Dès le Moyen Âge, les agriculteurs des villages voisins se rendaient au marché de Maastricht pour y vendre des légumes, des fruits, des fleurs et du bétail. Vers 1900, ce sont toutefois surtout les agricultrices et les jardinières qui, depuis le village voisin de Saint-Pierre, se rendaient au marché de Maastricht avec une charrette remplie de leurs récoltes.

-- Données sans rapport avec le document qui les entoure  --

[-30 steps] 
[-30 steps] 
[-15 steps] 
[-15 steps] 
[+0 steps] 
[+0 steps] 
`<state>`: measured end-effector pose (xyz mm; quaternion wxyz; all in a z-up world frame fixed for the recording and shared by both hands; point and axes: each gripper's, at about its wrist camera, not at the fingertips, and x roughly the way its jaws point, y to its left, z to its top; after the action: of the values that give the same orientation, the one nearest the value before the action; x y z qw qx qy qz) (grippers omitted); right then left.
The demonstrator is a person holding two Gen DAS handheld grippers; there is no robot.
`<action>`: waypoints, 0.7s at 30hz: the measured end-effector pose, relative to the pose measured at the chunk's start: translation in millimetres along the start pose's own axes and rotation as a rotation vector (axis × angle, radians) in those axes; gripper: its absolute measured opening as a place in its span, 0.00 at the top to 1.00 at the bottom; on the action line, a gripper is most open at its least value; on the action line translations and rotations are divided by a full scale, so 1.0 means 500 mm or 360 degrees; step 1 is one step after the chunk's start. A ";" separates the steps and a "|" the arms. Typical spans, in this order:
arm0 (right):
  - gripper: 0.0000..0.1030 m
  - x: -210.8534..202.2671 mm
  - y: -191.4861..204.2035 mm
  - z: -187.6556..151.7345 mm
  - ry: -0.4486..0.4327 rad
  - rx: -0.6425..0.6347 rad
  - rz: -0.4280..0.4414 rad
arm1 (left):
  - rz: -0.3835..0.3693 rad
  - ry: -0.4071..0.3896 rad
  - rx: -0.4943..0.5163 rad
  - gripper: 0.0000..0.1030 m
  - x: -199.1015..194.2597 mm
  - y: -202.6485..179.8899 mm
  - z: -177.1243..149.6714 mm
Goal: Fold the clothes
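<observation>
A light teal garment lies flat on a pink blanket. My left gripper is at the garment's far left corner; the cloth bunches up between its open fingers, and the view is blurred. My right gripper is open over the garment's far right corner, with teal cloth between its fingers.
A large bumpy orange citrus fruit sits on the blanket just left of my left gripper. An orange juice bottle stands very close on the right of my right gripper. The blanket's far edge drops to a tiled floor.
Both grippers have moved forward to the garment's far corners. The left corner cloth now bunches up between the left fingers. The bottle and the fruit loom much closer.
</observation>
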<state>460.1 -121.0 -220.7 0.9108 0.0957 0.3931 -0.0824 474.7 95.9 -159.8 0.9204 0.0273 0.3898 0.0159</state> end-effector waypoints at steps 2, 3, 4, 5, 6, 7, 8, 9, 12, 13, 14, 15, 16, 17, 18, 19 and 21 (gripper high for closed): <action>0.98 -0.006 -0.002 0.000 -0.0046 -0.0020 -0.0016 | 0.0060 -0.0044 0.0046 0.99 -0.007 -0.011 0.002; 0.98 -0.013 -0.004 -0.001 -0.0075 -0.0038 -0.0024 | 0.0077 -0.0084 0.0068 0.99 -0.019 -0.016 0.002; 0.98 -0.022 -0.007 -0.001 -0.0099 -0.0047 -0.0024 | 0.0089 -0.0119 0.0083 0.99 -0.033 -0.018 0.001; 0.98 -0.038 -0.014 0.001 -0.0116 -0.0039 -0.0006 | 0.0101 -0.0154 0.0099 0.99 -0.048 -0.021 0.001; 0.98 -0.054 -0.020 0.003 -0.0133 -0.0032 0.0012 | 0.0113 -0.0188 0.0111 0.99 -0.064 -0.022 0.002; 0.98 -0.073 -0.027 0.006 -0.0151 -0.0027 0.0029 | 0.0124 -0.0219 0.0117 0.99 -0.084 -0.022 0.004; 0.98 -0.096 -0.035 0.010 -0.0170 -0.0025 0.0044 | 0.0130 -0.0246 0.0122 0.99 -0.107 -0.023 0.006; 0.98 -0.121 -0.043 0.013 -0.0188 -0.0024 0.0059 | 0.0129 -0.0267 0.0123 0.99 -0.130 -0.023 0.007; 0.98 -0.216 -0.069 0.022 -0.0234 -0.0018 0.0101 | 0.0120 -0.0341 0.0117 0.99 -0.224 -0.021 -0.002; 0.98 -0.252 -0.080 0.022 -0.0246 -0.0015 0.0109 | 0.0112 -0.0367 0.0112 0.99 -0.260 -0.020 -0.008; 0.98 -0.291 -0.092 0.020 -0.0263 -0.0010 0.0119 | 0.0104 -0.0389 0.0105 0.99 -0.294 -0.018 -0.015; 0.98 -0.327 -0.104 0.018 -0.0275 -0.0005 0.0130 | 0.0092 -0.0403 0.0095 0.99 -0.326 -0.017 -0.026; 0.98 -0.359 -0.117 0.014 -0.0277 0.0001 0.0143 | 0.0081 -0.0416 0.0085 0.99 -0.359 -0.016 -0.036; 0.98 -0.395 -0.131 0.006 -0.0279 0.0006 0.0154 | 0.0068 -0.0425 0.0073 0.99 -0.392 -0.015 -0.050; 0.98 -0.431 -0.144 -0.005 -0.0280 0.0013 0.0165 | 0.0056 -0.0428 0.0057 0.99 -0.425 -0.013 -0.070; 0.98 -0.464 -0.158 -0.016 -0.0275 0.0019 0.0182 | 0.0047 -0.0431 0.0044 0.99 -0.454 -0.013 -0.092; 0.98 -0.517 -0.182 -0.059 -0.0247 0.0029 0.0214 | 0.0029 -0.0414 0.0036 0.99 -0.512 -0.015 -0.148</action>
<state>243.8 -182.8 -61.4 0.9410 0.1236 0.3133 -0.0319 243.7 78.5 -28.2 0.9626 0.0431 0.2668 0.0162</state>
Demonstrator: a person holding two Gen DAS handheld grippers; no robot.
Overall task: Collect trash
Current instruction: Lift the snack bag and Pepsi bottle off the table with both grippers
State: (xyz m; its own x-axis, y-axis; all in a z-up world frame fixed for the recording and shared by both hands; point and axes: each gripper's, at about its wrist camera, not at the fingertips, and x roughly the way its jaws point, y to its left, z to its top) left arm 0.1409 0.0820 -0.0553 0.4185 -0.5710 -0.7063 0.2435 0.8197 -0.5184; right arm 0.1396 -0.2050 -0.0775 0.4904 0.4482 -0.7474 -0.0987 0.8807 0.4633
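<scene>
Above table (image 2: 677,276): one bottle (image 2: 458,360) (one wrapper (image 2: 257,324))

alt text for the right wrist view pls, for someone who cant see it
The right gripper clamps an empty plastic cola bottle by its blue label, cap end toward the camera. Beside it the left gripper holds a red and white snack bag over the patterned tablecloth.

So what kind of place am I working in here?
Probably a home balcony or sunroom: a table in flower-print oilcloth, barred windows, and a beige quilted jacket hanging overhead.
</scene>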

des costumes traditionnelsLes femmes portaient toutes le même costume traditionnel : une jupe en lin, un tablier et une chemise en coton, recouverts d’un châle, ainsi qu’un foulard sur la tête surmonté d’un petit chapeau de paille. Aux pieds, elles portaient souvent des sabots en bois. Cette « Mooswief » est elle aussi vêtue de ce costume traditionnel. De ses bras en pierre, elle tient un panier de légumes et une bourse.
Hommageà «
» Après la Seconde Guerre mondiale, les marchands et les forains venus d’autres régions du pays ont progressivement supplanté les « Mooswiever » d’origine. Afin de rendre hommage à ces marchandes de légumes, quelques marchands et riverains ont créé un comité chargé de faire réaliser une statue. L’architecte Jef Brouwers a conçu le bassin de la fontaine et le sculpteur Charles Vos a réalisé la statue. « ’t Mooswief » fut sa dernière grande création ; Vos est décédé une semaine avant l’inauguration. Son souhait de sculpter un jour une « moosmaan » ne s’est jamais concrétisé.
Que voir ?
La première marche du monument est recouverte de pavés. La deuxième est en pierre de Namur, tout comme le bassin pentagonal de la fontaine. Brouwers a opté pour un design représentant la forme d’une ville fortifiée idéale. Il a orné les angles de petits bastions. Dans le bassin de la fontaine se trouve un socle pentagonal en pierre naturelle surmonté de la « Mooswief », sculptée dans du calcaire. Sur le pilier se trouvent cinq gargouilles en bronze qui alimentent la fontaine. Ces têtes de jet représentent cinq animaux qui étaient autrefois couramment commercialisés sur le marché : un lapin écorché, un canard, un poisson plat, un gardon et un pigeon.
À propos de l’auteur
Charles Vos (1888-1954), le « sculpteur de Maastricht », a acquis de l’expérience professionnelle à l’Atelier Cuypers & Co. de Pierre Cuypers et de son fils Joseph, à Roermond. C’est également là qu’il a suivi une formation à l’école de dessin. Il a ensuite étudié à l’Académie royale des Beaux-Arts d’Anvers, puis à l’Académie nationale des Beaux-Arts d’Amsterdam. En 1922, il est revenu dans sa ville natale. Il ouvrit son propre atelier et enseigna parallèlement à l’École secondaire des arts appliqués et à l’ Jan van Eyck Academie. Outre « ’t Mooswief », la statue du saint patron de la ville située sur le pont Saint-Servais et celle de la fontaine Saint-Servais comptent parmi ses œuvres les plus célèbres.
Anecdote
En 1954, le samedi précédant le carnaval, « ’t Mooswief » a été dévoilée par le prince de la ville de l’époque. Très vite, la statue a été proclamée patronne du carnaval de Maastricht . Depuis lors, chaque année, le samedi précédant le carnaval, on lui dépose une couronne de légumes sur les épaules. Une autre tradition tout aussi ancienne consiste, le dimanche de carnaval à 12 h 11, à hisser sur la place du Vrijthof une gigantesque « Mooswief » en papier mâché au sommet d’un mât de plusieurs mètres de haut. Elle y reste suspendue jusqu’à minuit le mardi de carnaval. Alors que la poupée est descendue et que le carnaval touche à sa fin, des milliers de fêtards entonnent avec mélancolie l’hymne populaire de Maastricht.